The old ways were this: Leave. Remember. Return. Forget.

He contemplated these four tenets while grass probed the splits and holes in his sandals, if they were ever his at all; while a palette of flowers bent in the wind as if acknowledging his passing, his returning; while trees plumped along a white stone fence, all bathing in the shower of the sun; while a house sat at the center of these majesties, its broadest wall facing him with nothing but a window and a chimney, a raised hand, as if waving. Goodbye or hello?

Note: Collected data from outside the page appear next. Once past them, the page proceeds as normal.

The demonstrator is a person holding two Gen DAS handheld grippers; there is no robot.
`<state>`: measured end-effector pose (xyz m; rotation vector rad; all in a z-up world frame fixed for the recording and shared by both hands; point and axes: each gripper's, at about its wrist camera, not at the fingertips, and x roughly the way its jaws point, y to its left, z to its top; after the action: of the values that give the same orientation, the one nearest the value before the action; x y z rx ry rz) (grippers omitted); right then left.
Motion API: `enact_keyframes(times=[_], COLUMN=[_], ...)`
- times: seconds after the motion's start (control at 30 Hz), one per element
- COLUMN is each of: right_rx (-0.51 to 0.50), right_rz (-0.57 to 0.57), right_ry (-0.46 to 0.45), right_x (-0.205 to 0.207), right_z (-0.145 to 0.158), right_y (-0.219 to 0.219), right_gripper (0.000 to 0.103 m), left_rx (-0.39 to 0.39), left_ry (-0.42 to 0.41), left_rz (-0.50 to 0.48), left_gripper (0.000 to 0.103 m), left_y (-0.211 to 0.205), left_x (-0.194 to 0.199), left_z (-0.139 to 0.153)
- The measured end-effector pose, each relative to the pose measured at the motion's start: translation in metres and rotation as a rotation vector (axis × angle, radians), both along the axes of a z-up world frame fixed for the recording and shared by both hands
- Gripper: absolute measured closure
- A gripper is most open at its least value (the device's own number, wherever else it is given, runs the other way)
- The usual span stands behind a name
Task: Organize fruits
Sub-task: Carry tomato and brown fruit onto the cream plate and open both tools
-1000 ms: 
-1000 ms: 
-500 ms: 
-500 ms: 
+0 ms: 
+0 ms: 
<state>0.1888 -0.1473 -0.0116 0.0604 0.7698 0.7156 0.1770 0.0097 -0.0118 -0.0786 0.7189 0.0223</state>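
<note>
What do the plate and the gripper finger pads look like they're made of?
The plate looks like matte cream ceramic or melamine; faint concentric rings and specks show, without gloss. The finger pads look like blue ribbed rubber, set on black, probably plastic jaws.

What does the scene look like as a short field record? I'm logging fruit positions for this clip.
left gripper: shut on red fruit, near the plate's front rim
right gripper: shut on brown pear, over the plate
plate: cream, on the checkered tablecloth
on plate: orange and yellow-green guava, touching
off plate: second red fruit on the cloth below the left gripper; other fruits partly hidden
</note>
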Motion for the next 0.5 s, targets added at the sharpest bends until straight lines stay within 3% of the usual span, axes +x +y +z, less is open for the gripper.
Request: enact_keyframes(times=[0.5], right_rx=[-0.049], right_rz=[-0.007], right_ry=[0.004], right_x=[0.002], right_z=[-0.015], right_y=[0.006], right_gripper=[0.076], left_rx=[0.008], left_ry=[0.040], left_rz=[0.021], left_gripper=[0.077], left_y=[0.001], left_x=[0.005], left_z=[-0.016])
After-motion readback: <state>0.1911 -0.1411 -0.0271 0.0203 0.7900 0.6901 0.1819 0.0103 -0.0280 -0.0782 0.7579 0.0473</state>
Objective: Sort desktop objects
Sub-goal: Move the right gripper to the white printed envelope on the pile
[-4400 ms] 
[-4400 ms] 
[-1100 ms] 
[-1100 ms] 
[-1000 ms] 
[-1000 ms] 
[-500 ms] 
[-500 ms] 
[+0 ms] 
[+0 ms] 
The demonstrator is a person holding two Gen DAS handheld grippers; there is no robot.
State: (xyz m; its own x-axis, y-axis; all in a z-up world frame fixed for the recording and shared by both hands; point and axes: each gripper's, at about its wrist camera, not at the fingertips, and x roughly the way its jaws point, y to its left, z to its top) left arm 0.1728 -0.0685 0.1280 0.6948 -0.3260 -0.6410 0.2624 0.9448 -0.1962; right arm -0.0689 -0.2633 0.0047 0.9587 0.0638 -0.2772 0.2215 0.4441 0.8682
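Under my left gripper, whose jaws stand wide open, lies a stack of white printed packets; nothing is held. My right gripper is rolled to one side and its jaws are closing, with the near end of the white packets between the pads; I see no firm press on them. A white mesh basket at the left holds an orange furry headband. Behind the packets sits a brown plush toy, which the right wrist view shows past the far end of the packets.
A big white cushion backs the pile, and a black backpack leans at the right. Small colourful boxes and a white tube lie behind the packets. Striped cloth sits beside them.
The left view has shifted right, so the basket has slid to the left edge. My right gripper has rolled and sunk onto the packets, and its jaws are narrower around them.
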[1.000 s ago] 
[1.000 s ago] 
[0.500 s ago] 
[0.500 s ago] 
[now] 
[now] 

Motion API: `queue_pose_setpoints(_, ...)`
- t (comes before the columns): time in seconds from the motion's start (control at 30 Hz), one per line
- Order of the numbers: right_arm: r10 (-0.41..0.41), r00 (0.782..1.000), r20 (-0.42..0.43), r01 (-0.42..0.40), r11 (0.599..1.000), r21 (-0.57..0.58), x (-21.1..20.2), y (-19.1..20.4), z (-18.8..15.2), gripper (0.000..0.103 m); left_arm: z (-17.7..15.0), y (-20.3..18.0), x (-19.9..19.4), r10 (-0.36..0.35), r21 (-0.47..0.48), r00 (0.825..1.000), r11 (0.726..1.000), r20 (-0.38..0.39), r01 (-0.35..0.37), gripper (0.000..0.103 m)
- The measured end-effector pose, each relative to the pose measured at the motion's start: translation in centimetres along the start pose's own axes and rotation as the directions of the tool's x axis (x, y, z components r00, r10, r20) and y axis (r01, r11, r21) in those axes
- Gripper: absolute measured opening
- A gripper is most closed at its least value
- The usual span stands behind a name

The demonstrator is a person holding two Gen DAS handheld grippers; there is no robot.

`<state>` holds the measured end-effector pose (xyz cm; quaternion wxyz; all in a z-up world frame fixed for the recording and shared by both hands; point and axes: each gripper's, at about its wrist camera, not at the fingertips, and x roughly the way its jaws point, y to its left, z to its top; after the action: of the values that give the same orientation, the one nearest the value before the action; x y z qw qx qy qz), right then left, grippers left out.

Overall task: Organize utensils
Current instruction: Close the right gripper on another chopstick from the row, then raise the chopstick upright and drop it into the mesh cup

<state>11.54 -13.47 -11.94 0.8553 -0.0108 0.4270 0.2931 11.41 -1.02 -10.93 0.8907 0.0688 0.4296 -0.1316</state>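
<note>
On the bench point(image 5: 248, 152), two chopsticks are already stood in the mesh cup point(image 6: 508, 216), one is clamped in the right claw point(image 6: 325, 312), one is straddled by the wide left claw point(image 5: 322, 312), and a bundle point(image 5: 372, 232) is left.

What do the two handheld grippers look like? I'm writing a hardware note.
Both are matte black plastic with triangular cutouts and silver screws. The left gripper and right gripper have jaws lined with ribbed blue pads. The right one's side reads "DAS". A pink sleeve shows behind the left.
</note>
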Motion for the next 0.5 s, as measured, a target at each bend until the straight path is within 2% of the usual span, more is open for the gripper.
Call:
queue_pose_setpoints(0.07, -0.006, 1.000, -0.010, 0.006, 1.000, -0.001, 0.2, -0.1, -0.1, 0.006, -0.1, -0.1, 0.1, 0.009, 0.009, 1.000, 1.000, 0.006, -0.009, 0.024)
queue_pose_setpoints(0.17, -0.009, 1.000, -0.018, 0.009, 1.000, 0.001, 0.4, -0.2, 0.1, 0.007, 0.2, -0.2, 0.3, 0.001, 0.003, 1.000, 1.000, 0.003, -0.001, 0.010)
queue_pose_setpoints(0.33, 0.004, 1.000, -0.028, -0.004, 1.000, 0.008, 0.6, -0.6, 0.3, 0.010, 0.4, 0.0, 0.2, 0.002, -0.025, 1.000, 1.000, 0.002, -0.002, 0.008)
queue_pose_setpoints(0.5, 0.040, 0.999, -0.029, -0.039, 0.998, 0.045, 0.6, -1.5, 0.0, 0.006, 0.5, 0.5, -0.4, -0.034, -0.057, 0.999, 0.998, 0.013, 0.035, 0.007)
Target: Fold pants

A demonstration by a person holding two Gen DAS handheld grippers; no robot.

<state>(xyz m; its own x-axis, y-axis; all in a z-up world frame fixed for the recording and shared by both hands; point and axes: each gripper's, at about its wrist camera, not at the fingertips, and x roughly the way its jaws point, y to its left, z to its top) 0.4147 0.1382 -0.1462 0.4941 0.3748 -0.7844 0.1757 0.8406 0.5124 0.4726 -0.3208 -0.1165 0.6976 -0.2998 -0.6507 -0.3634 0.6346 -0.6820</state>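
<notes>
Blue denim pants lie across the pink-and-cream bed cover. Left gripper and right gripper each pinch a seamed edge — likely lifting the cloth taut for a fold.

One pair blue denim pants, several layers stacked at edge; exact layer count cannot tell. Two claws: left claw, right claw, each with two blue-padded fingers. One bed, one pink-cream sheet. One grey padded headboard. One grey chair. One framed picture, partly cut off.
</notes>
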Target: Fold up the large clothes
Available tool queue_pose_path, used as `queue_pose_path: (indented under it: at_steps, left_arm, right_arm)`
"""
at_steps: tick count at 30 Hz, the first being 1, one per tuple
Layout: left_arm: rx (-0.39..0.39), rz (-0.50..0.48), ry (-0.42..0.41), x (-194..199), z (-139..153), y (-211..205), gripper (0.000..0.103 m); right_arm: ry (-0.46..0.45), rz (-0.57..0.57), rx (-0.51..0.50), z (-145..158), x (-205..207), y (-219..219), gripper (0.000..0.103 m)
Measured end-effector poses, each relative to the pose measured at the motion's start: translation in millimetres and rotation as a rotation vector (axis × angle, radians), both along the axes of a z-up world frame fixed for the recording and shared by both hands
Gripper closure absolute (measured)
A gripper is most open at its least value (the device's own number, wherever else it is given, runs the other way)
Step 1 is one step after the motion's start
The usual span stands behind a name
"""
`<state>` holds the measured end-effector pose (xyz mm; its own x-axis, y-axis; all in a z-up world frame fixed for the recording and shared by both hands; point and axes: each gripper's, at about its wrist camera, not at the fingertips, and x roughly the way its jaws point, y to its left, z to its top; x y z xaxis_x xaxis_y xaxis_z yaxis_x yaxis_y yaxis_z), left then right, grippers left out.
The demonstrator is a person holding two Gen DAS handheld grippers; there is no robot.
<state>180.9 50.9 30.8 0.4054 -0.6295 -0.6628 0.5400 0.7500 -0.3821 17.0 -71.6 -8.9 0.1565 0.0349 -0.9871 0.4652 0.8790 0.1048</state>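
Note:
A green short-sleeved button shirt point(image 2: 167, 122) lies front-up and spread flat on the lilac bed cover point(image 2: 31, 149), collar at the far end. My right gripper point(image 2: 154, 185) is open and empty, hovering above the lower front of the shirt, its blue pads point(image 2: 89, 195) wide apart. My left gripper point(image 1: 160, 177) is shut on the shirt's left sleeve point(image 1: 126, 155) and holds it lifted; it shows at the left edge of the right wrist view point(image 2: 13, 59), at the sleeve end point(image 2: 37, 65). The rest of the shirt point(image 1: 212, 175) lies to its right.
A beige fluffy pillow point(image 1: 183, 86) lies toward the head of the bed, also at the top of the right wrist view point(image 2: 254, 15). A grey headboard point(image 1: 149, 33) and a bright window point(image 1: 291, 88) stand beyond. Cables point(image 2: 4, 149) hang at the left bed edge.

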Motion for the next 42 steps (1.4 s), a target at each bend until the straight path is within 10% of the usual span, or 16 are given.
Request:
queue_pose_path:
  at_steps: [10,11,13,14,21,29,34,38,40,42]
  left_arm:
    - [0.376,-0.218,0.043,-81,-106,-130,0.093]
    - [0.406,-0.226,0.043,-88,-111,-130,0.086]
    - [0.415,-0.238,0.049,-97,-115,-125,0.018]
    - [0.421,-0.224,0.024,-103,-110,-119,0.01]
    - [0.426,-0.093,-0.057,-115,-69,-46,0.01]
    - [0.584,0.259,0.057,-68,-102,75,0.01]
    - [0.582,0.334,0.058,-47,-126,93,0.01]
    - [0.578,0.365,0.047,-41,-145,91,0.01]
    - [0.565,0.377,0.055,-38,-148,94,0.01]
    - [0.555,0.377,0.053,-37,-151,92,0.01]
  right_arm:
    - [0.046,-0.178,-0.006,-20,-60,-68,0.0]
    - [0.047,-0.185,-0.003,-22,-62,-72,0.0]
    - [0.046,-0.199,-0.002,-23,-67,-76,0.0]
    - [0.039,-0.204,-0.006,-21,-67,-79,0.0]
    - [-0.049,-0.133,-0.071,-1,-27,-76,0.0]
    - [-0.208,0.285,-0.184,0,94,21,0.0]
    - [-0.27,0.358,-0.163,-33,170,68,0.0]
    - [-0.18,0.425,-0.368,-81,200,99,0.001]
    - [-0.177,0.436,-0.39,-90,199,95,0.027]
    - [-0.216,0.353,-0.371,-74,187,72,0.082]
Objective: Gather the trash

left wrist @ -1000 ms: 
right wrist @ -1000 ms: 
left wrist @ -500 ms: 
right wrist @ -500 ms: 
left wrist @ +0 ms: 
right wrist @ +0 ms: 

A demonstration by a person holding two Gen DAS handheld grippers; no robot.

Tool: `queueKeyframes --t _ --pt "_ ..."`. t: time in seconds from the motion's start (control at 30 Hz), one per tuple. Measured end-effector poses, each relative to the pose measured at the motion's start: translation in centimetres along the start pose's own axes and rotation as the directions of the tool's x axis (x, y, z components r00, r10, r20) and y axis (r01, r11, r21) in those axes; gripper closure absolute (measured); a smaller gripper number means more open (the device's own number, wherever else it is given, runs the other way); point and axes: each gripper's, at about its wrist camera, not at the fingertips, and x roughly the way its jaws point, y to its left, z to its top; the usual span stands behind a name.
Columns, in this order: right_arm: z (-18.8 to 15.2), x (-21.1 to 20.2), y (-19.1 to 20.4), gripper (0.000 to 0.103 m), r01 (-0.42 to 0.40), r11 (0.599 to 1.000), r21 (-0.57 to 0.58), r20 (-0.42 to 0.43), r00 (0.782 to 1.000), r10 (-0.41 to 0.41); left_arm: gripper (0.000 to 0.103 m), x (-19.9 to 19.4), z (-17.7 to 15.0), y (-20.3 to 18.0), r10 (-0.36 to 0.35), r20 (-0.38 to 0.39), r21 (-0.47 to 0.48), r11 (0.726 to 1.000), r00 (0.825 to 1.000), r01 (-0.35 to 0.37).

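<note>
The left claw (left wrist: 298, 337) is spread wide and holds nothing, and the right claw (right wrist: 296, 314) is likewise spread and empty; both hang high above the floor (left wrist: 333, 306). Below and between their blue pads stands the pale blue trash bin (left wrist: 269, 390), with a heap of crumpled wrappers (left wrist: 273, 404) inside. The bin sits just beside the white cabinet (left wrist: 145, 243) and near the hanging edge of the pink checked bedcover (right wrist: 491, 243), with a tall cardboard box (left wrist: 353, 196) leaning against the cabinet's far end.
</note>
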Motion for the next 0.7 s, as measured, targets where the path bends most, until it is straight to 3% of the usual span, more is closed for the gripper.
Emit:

But towering in bulbs of churned creme, ruled a cloud. Too small a word, he decided. Five letters weren’t enough to describe what he saw, what gave him pause in this meadow of flower and tree and home.

Home.

Leave. Remember. Return. Forget.

The Four came to him again, with the wind that tousled his hair, which had grown long with curls, billowed his cloak which had grown weary in thread, forging the air into knives to whittle his flesh.

He waited in the center of the meadow, if there was one, looking for a path he had trod when he had left. Because he had left here. He remembered. Or was it the Four playing tricks on him, giving him hope, because they knew that he was worn thin, his body naked to their eyes, and his soul all but naked as well, because his skin was worn thin, too.

He tried to remember more. The flowers, the trees, the white wall divided by faulty stones. Had he placed those stones? The house itself did nothing to jostle free the treasures the spiders had trapped in their webs and sucked dry and wrapped their empty shells in silk. The spiders had what he sought in their bellies, swirling with a head of scarlet hair and rose-kissed cheeks, with a doll hand reaching for his with pale and eager fingers, with a cold nose and a—

The spiders folded their legs and closed their eyes and all was lost to him.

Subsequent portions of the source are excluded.